## [Try it]
Each entry below must appear in the answer exactly as written.

## [Records for the exercise]

*** Begin section ***

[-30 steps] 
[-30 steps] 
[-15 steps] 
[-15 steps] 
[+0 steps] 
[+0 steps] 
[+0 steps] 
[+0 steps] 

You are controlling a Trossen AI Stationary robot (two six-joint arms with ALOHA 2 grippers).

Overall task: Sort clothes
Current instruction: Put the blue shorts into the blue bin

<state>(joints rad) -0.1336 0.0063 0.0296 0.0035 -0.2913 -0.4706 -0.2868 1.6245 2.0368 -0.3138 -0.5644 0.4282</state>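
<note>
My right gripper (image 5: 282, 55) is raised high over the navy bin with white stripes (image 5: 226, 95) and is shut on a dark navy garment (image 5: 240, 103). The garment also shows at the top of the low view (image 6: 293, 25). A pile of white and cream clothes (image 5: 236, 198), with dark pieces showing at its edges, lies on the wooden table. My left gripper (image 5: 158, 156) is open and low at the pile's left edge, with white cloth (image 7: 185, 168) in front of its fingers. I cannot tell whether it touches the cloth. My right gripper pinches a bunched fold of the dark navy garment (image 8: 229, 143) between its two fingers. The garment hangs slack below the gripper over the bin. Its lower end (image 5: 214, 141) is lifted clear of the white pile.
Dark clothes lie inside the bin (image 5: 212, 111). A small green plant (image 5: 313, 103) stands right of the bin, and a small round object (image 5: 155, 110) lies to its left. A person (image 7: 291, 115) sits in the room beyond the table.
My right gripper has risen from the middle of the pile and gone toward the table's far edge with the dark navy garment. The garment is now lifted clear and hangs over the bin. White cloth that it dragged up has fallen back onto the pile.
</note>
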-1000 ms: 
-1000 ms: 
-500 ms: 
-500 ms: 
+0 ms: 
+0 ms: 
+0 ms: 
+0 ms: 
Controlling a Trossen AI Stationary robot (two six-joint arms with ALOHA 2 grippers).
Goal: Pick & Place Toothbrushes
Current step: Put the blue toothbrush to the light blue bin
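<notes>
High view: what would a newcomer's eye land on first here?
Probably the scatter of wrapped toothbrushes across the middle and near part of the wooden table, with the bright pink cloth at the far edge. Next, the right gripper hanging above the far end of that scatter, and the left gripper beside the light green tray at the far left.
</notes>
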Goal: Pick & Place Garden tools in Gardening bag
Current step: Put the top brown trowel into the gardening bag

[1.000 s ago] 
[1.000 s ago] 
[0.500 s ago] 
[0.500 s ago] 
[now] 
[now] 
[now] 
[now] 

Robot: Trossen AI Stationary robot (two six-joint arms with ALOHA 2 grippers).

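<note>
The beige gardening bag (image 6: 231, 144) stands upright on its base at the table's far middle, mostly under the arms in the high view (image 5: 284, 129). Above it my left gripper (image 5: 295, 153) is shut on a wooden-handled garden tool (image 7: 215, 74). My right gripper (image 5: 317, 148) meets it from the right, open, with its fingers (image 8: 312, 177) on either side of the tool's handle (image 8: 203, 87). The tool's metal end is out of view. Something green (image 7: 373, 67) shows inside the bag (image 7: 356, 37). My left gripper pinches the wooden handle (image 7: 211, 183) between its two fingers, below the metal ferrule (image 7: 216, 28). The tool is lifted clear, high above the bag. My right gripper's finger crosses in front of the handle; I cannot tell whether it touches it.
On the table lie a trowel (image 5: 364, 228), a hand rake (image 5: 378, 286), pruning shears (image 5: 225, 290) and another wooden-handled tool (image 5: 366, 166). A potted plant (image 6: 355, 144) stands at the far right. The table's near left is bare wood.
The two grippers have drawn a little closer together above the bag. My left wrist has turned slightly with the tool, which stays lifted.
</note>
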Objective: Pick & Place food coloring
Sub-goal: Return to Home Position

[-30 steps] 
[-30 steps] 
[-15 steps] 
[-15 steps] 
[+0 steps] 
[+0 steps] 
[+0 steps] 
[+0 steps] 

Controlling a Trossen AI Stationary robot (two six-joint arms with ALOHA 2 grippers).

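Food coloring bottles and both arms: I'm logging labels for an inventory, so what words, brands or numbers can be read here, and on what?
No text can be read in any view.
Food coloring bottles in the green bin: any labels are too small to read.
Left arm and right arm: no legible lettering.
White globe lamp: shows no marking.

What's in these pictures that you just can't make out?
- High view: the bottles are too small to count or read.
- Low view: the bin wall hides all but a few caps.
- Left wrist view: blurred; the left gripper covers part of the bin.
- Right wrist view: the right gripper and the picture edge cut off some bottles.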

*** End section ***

## [Solution to this task]
[-30 steps] 
[-30 steps] 
[-15 steps] 
[-15 steps] 
[+0 steps] 
[+0 steps] 
[+0 steps] 
[+0 steps] 

You are controlling a Trossen AI Stationary robot (two six-joint arms with ALOHA 2 grippers).

Overall task: Sort clothes
Current instruction: Put the blue shorts into the blue bin

<state>(joints rad) -0.1336 0.0063 0.0296 0.0035 -0.2913 -0.4706 -0.2868 1.6245 2.0368 -0.3138 -0.5644 0.4282</state>
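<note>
My right gripper (image 5: 282, 55) is raised high over the navy bin with white stripes (image 5: 226, 95) and is shut on a dark navy garment (image 5: 240, 103). The garment also shows at the top of the low view (image 6: 293, 25). A pile of white and cream clothes (image 5: 236, 198), with dark pieces showing at its edges, lies on the wooden table. My left gripper (image 5: 158, 156) is open and low at the pile's left edge, with white cloth (image 7: 185, 168) in front of its fingers. I cannot tell whether it touches the cloth. My right gripper pinches a bunched fold of the dark navy garment (image 8: 229, 143) between its two fingers. The garment hangs slack below the gripper over the bin. Its lower end (image 5: 214, 141) is lifted clear of the white pile.
Dark clothes lie inside the bin (image 5: 212, 111). A small green plant (image 5: 313, 103) stands right of the bin, and a small round object (image 5: 155, 110) lies to its left. A person (image 7: 291, 115) sits in the room beyond the table.
My right gripper has risen from the middle of the pile and gone toward the table's far edge with the dark navy garment. The garment is now lifted clear and hangs over the bin. White cloth that it dragged up has fallen back onto the pile.
</note>
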-1000 ms: 
-1000 ms: 
-500 ms: 
-500 ms: 
+0 ms: 
+0 ms: 
+0 ms: 
+0 ms: 
Controlling a Trossen AI Stationary robot (two six-joint arms with ALOHA 2 grippers).
Goal: Pick & Place Toothbrushes
Current step: Put the blue toothbrush to the light blue bin
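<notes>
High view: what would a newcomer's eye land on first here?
Probably the scatter of wrapped toothbrushes across the middle and near part of the wooden table, with the bright pink cloth at the far edge. Next, the right gripper hanging above the far end of that scatter, and the left gripper beside the light green tray at the far left.
</notes>
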Goal: Pick & Place Garden tools in Gardening bag
Current step: Put the top brown trowel into the gardening bag

[1.000 s ago] 
[1.000 s ago] 
[0.500 s ago] 
[0.500 s ago] 
[now] 
[now] 
[now] 
[now] 

Robot: Trossen AI Stationary robot (two six-joint arms with ALOHA 2 grippers).

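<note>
The beige gardening bag (image 6: 231, 144) stands upright on its base at the table's far middle, mostly under the arms in the high view (image 5: 284, 129). Above it my left gripper (image 5: 295, 153) is shut on a wooden-handled garden tool (image 7: 215, 74). My right gripper (image 5: 317, 148) meets it from the right, open, with its fingers (image 8: 312, 177) on either side of the tool's handle (image 8: 203, 87). The tool's metal end is out of view. Something green (image 7: 373, 67) shows inside the bag (image 7: 356, 37). My left gripper pinches the wooden handle (image 7: 211, 183) between its two fingers, below the metal ferrule (image 7: 216, 28). The tool is lifted clear, high above the bag. My right gripper's finger crosses in front of the handle; I cannot tell whether it touches it.
On the table lie a trowel (image 5: 364, 228), a hand rake (image 5: 378, 286), pruning shears (image 5: 225, 290) and another wooden-handled tool (image 5: 366, 166). A potted plant (image 6: 355, 144) stands at the far right. The table's near left is bare wood.
The two grippers have drawn a little closer together above the bag. My left wrist has turned slightly with the tool, which stays lifted.
</note>
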Objective: Pick & Place food coloring
Sub-goal: Return to Home Position

[-30 steps] 
[-30 steps] 
[-15 steps] 
[-15 steps] 
[+0 steps] 
[+0 steps] 
[+0 steps] 
[+0 steps] 

Controlling a Trossen AI Stationary robot (two six-joint arms with ALOHA 2 grippers).

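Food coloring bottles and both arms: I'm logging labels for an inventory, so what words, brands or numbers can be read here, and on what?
No text can be read in any view.
Food coloring bottles in the green bin: any labels are too small to read.
Left arm and right arm: no legible lettering.
White globe lamp: shows no marking.

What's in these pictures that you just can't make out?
- High view: the bottles are too small to count or read.
- Low view: the bin wall hides all but a few caps.
- Left wrist view: blurred; the left gripper covers part of the bin.
- Right wrist view: the right gripper and the picture edge cut off some bottles.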

There's nothing left to add to the answer.